Both UiPath and ServiceNow are chasing the booming agentic AI space, but for South African investors, the choice is more nuanced than just fast growth. ServiceNow boasts solid revenue growth and a wealthier, more established customer base, which translates to better short-term predictability. UiPath, meanwhile, just turned profitable and commands higher gross margins, suggesting it can ramp up profits more aggressively. Given the rand’s sensitivity to global tech sentiment, UiPath’s value story could play well if the USD/ZAR stabilizes or weakens, as investors may find its margin expansion story compelling enough to look past near-term earnings hiccups. ServiceNow feels like the safer, steadier bet but with less upside in the local context. The risk for UiPath lies in margin expectations not materializing if competition intensifies or growth falters. For ServiceNow, disappointing net income growth could persist despite solid revenue numbers. this is just my opinion and not financial advice

How I would invest

I’d watch UiPath closely for signs of sustained margin improvement before buying but would avoid ServiceNow in the JSE context, as it offers less bang for buck with a weaker rand hedging angle.

Focus assets
  • USD/ZAR
  • UiPath (PATH)
What could go wrong
  • UiPath fails to expand margins as expected
  • ServiceNow’s net income growth disappoints further
Confidence

6/10

ServiceNow and UiPath are both positioned to capitalize on the growing agentic AI market, which is forecasted to grow at 46.2% CAGR through 2030. ServiceNow has faster revenue growth (22% YoY) and higher-paying customers, while UiPath recently achieved profitability and has better margin expansion potential. Both trade at similar P/E ratios, but UiPath offers better value for investors focused on margin improvement.

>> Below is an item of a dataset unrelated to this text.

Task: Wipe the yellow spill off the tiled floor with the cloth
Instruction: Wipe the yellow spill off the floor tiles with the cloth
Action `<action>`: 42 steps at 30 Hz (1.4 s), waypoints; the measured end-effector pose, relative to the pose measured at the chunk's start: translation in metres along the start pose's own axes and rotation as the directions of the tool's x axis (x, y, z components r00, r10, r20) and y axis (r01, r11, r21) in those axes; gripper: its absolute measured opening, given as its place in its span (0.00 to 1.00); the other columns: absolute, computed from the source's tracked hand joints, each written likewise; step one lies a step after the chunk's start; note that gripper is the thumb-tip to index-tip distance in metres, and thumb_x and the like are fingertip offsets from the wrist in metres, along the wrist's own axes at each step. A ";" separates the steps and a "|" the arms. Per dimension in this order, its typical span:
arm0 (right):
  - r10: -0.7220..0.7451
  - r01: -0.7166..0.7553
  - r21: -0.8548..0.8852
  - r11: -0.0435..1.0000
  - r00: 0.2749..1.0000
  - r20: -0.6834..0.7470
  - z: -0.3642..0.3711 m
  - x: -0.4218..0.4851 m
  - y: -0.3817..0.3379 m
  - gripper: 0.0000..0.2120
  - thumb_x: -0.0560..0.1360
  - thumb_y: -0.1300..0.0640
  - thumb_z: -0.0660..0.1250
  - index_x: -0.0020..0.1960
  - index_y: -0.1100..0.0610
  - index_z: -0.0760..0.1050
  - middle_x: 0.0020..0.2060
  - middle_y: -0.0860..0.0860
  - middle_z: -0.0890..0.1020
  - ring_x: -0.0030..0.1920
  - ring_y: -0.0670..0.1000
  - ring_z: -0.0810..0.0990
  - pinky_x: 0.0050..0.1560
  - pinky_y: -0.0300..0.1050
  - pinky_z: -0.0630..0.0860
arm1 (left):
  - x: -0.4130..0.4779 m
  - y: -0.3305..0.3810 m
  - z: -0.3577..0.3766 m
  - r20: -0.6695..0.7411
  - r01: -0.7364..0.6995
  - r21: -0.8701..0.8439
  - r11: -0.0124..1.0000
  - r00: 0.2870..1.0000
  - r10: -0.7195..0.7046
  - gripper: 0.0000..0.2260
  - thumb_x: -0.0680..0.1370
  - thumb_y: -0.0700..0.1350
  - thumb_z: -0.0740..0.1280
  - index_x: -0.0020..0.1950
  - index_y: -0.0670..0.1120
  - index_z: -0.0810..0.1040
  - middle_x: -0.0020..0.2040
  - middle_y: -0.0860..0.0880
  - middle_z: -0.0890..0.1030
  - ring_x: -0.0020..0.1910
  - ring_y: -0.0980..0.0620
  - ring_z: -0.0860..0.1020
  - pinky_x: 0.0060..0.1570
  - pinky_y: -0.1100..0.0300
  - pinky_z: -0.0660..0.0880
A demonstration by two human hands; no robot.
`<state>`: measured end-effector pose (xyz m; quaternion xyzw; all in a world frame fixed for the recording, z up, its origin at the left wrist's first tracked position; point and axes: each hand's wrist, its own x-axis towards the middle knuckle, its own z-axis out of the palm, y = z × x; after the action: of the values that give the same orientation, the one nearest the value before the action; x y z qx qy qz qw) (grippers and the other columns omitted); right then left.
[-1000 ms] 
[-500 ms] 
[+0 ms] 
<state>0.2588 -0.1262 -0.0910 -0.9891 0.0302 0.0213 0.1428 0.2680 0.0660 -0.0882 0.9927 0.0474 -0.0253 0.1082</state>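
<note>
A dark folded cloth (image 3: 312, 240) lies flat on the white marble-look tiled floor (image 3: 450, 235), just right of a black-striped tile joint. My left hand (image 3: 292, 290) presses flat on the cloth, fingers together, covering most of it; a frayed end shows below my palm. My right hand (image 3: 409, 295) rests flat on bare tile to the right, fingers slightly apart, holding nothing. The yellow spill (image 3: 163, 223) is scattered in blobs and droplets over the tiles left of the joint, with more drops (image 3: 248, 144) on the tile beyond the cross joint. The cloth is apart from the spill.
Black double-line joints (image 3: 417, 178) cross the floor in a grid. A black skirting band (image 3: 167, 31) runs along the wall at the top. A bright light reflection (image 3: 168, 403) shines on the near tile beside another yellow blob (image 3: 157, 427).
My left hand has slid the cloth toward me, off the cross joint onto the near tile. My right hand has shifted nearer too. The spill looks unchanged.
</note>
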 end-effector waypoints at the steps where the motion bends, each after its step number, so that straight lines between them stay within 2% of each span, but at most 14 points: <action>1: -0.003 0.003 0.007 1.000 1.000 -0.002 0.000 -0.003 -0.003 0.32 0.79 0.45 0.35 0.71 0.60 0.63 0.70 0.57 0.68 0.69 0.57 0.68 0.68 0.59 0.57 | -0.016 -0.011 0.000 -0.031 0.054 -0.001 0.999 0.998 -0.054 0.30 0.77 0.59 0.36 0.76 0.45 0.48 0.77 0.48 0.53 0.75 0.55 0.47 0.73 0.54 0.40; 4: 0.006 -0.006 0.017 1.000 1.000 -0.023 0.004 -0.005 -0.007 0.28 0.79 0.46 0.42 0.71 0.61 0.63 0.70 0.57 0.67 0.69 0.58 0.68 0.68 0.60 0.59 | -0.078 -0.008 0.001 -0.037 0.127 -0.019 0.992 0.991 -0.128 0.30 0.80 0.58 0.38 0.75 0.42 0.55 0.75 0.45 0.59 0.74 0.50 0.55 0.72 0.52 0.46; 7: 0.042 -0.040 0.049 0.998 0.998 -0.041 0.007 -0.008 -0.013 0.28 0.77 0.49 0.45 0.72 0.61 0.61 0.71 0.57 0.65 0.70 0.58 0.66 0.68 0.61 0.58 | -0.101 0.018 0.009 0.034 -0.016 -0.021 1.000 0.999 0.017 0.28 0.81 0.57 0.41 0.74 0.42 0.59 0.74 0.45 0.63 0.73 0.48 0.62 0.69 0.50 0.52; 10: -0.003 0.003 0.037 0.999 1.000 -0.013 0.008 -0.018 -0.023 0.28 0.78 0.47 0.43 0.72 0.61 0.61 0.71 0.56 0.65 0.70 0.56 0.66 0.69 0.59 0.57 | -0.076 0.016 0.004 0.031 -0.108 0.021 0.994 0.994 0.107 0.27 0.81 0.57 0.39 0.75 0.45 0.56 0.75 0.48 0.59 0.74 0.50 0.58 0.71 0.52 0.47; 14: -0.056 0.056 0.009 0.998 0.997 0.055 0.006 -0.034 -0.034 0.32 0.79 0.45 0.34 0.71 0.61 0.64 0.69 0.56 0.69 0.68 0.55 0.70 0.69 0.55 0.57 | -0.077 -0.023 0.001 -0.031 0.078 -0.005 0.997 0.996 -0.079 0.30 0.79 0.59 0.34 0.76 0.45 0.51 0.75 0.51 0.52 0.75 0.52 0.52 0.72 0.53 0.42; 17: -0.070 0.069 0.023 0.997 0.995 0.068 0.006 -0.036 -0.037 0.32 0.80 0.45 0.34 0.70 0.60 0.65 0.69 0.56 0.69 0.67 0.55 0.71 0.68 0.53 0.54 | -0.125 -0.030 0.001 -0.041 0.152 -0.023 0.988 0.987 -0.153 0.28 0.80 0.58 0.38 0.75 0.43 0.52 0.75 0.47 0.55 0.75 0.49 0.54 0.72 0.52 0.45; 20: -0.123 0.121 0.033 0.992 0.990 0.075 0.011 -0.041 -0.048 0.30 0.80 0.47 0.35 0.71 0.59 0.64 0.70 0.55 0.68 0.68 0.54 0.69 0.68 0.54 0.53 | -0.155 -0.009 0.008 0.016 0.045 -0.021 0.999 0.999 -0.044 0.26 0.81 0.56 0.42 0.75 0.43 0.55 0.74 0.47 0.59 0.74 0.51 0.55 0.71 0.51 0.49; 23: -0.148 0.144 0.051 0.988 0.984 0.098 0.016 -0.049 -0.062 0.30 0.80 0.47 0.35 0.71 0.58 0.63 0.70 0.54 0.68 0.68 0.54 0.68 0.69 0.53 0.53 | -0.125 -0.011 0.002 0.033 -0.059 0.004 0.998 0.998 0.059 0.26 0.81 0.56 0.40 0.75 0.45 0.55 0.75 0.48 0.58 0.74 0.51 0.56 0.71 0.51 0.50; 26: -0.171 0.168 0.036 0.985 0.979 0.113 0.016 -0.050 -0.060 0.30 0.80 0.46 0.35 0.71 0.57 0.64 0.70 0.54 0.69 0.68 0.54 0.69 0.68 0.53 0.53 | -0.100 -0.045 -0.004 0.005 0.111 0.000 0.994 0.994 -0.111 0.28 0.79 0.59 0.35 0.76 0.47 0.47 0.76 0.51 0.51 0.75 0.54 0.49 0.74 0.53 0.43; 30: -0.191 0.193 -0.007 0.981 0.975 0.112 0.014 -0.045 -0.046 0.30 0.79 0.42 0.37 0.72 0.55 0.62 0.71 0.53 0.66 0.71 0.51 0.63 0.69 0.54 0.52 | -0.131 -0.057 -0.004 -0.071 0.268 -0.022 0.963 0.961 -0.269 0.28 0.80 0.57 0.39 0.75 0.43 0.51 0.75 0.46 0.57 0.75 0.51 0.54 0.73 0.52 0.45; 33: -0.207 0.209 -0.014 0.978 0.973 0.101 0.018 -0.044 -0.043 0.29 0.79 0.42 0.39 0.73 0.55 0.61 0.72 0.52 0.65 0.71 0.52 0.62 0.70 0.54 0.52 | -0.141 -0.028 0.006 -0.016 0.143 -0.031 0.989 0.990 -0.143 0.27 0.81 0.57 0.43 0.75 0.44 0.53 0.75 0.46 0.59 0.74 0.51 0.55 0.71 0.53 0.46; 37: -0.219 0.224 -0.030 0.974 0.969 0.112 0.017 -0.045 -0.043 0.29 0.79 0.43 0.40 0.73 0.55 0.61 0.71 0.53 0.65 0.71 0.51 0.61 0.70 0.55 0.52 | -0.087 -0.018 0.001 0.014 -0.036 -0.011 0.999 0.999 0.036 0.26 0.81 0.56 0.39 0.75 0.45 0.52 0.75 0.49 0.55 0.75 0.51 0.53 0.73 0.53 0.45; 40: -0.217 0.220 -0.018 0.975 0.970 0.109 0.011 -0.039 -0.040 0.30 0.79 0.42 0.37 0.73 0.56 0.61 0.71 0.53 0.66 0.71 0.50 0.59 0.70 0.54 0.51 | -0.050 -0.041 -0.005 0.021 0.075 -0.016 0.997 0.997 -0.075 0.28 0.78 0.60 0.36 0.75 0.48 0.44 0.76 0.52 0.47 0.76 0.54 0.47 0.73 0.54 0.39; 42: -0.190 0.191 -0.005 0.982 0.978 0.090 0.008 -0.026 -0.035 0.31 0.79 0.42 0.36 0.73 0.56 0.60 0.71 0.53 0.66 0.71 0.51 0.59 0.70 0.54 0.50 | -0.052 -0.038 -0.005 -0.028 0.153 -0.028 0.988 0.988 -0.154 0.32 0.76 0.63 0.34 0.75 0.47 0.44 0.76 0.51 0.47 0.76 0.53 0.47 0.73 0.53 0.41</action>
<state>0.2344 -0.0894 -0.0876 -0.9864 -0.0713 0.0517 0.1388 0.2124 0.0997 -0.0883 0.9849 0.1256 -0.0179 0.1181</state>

This article was originally published by The Motley Fool and has been adapted here for Axe Capital Trading News.

Publisher: The Motley Fool

Author: Marc Guberti

Categories: Equities, Earnings, Technology, AI, Semiconductors

Tickers: NOW, PATH

Sentiment: Positive - ServiceNow demonstrates stronger revenue growth (22% YoY subscription growth), larger customer base with higher spending capacity (630 customers spending $5M+ annually), and established profitability with double-digit net margins. However, recent net income growth has been disappointing. UiPath recently achieved GAAP profitability for the first time in Q1, positioning it well for margin expansion. With a higher gross margin (82.71% vs ServiceNow's 76.56%) and lower current net margins, the company has significant upside potential to improve valuation and P/E ratio attractiveness.

Keywords: agentic AI, enterprise automation, recurring revenue growth, profitability, margin expansion, valuation

Insights:

  • NOW: Positive: ServiceNow demonstrates stronger revenue growth (22% YoY subscription growth), larger customer base with higher spending capacity (630 customers spending $5M+ annually), and established profitability with double-digit net margins. However, recent net income growth has been disappointing.
  • PATH: Positive: UiPath recently achieved GAAP profitability for the first time in Q1, positioning it well for margin expansion. With a higher gross margin (82.71% vs ServiceNow's 76.56%) and lower current net margins, the company has significant upside potential to improve valuation and P/E ratio attractiveness.